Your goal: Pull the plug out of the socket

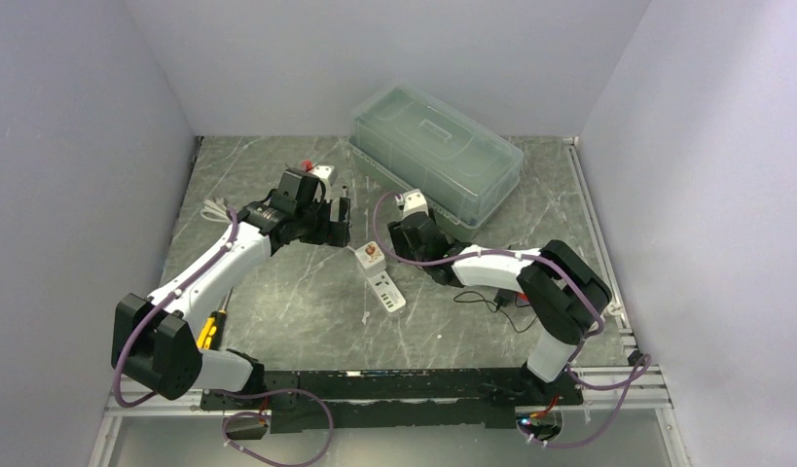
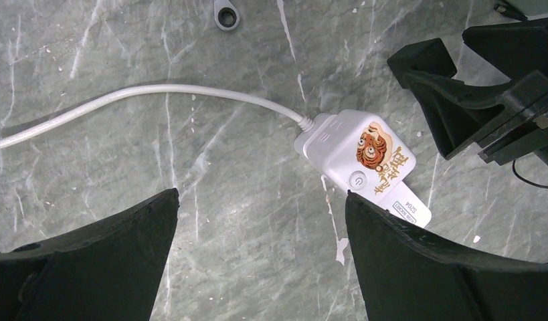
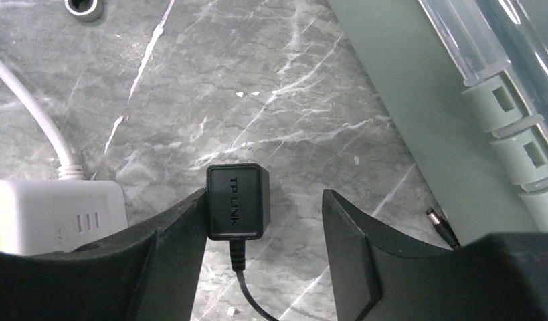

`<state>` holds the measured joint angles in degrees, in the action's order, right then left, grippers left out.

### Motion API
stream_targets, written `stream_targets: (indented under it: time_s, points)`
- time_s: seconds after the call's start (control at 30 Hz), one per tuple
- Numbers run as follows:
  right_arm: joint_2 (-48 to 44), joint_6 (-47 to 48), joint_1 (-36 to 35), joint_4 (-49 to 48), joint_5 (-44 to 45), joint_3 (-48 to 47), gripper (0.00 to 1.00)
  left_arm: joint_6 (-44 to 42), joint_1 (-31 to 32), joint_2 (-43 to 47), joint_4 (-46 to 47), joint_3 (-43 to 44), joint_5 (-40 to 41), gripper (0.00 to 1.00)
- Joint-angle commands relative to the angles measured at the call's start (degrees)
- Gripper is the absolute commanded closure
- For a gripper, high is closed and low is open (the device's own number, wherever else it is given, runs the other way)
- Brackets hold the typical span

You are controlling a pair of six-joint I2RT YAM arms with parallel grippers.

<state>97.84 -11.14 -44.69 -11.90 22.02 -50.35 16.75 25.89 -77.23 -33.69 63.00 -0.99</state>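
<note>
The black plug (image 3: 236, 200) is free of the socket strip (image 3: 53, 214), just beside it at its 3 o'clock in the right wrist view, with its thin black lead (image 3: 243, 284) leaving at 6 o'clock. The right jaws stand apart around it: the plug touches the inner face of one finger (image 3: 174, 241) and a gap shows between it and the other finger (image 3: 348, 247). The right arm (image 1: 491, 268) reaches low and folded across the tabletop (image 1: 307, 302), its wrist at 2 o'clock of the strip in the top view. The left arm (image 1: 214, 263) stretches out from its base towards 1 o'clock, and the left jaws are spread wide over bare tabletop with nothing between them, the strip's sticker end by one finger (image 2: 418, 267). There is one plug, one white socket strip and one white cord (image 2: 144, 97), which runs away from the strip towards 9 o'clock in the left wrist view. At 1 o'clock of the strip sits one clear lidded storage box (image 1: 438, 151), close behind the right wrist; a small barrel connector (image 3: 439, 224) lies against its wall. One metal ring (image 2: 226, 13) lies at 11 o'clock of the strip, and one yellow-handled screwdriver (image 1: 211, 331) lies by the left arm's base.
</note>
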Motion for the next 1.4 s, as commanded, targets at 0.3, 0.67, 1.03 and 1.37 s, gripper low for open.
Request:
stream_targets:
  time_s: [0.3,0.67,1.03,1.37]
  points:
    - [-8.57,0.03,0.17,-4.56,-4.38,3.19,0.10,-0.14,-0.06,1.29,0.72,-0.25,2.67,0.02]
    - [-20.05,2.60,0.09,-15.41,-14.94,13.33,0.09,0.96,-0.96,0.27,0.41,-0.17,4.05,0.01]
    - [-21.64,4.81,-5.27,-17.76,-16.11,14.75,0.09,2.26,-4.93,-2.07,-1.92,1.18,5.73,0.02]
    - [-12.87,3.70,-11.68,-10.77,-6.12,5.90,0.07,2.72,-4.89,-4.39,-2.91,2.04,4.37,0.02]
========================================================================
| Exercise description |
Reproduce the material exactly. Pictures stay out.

| Reply to the task |
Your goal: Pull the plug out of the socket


`<state>` holds the measured joint angles in degrees, in the action's order, right then left, grippers left out.

### Motion API
stream_targets, written `stream_targets: (indented under it: time_s, points)`
- time_s: seconds after the call's start (control at 30 Hz), one per tuple
- Numbers run as follows:
  right_arm: joint_2 (-48 to 44), joint_6 (-47 to 48), joint_1 (-36 to 35), joint_4 (-49 to 48), joint_5 (-44 to 45), joint_3 (-48 to 47), gripper (0.00 to 1.00)
  left_arm: joint_6 (-44 to 42), joint_1 (-31 to 32), joint_2 (-43 to 47), joint_4 (-46 to 47), joint_3 (-43 to 44), joint_5 (-40 to 41), gripper (0.00 to 1.00)
- Joint-angle commands relative to the angles measured at the call's start (degrees)
- Gripper is the absolute commanded closure
- For a gripper, high is closed and low is open (the device's own number, wherever else it is given, runs the other way)
- Brackets hold the typical span

You are controlling a pair of six-joint I2RT YAM arms with parallel grippers.

<state>97.84 -11.14 -44.69 -11.90 22.02 -50.35 16.75 25.89 -77.23 -33.69 63.00 -0.99</state>
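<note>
The black plug (image 3: 236, 200) is free of the socket strip (image 3: 53, 214), just beside it at its 3 o'clock in the right wrist view, with its thin black lead (image 3: 243, 284) leaving at 6 o'clock. The right jaws stand apart around it: the plug touches the inner face of one finger (image 3: 174, 241) and a gap shows between it and the other finger (image 3: 348, 247). The right arm (image 1: 491, 268) reaches low and folded across the tabletop (image 1: 307, 302), its wrist at 2 o'clock of the strip in the top view. The left arm (image 1: 214, 263) stretches out from its base towards 1 o'clock, and the left jaws are spread wide over bare tabletop with nothing between them, the strip's sticker end by one finger (image 2: 418, 267). There is one plug, one white socket strip and one white cord (image 2: 144, 97), which runs away from the strip towards 9 o'clock in the left wrist view. At 1 o'clock of the strip sits one clear lidded storage box (image 1: 438, 151), close behind the right wrist; a small barrel connector (image 3: 439, 224) lies against its wall. One metal ring (image 2: 226, 13) lies at 11 o'clock of the strip, and one yellow-handled screwdriver (image 1: 211, 331) lies by the left arm's base.
</note>
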Motion for the next 1.4 s, as commanded, targets at 0.3, 0.67, 1.03 and 1.37 s, gripper low for open.
Request:
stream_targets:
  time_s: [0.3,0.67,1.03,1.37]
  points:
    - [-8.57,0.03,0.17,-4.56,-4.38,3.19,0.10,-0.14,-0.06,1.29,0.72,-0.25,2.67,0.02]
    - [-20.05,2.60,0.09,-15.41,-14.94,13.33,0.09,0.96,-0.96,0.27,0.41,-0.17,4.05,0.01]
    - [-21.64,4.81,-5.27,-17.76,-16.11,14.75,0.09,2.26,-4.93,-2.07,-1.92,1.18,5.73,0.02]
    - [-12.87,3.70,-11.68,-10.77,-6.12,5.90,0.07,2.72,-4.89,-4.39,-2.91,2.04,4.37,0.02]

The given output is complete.